Y cuanto más segundones haya en el linaje, más se complica la cosa, porque hay que repartir más títulos y llenar y callar más bocas. En España, Juan Carlos cortó por lo sano con sus parientes; con los lejanos, con sus sobrinos y con sus propios nietos, que carecen de título más allá de tener el derecho a ser tratados como “excelentísimos señores”. Incluso con su padre, don Juan de Borbón ―Juan III para los legitimistas―, que murió sin pompa ni ceremonia ―ni conseguir de su hijo el título honorífico de Rey Padre― en un chaletito de Puerta de Hierro que dicen olía a cocido con la única compañía de Mario Conde que, según filtró, pagaba las facturas.
El asunto ha sido más complicado aún en el Reino Unido, donde abundan los viejos primos de la anterior reina titulados y apellidados Kent, Gloucester y Bowes-Lyon, que nutrieron hasta 2011 los pagos de la Civil List y los mejores apartamentos del palacio de Kensington, y que ahora se buscan la vida con sombríos negocios y amistades. Como la de Miguel de Kent con Putin. A los que hay que añadir la propia generación de Carlos III: su hermana, la princesa real Ana, y sus hermanos York ―acusado de agresión sexual― y Wessex. Y, sobre todo, su hijo Enrique, duque de Sussex, que ha abierto el melón contra la primogenitura y ha realizado una mínima abertura en la burbuja de Buckingham entre tequila y maría. Como castigo, vio la coronación de su padre con los primos tercerones y no podrá acariciar la espada Excalibur.

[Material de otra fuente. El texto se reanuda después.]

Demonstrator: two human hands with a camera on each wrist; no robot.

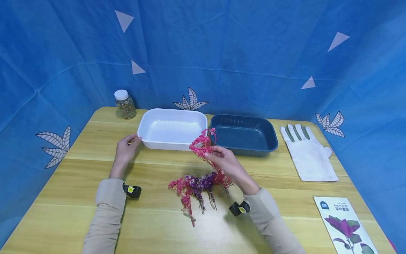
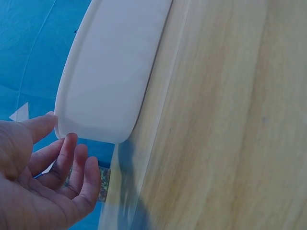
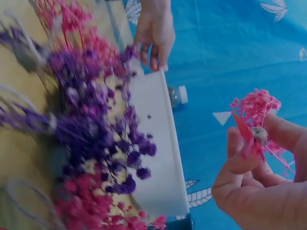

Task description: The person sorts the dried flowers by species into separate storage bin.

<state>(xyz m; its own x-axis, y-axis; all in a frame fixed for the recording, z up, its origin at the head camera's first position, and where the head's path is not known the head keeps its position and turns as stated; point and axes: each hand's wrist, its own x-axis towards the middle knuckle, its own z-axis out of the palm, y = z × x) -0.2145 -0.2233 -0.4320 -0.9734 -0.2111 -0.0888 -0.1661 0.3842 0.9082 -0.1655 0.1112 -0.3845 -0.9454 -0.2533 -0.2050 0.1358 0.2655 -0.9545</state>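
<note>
Flowers in a pink bunch (image 1: 201, 141) hid the near right corner of the white tub (image 1: 171, 130) in the head view. The right hand (image 1: 228, 164) covered part of the stems, and their low ends got mixed up with the flowers below, so you could not tell where they stopped. In the right wrist view, a small grey bit by the fingers was too blurry to name. The left wrist view cut off the far part of the white tub, and the left fingers hid much of the jar (image 1: 127, 107), which stood behind the tub's left end. The booklet (image 1: 345, 224), far to the right of the tub and closer to the person, was cut off at the bottom.

The right fingers pinched the pink bunch up above the bench (image 1: 152, 225), and its blooms poked out past the fingertips, toward the white tub. The left hand (image 1: 125, 150) pinched the tub's rim at the near left corner, with its other fingers loosely bent beside the wall.

On the person's side of the white tub lay purple flowers (image 1: 206, 181), with pink flowers (image 1: 180, 187) on both sides. Just right of the tub sat the dark tub (image 1: 244, 134), then a white glove (image 1: 311, 157) farther right.
</note>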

Los odios en las familias reales son profundos y no caducan. Al duque de Windsor ―hasta su abdicación y durante 325 días el rey Eduardo VIII―, su hermano, el bisabuelo de Enrique de Inglaterra, que reinó como Jorge VI, pero era en realidad el segundón de la familia ―con graves problemas de disfemia―, nunca le perdonó su espantada amorosa con Wallis Simpson. Vivió medio siglo en el exilio ―entre el Bois de Boulogne y las manos de Onassis― y, al final, le enterraron apartado de su familia en el cementerio real de Home Park, en Windsor. Carlos III se refería en privado durante años a la reina Isabel II como “la madre eterna”. Los odios de los segundones también lo son.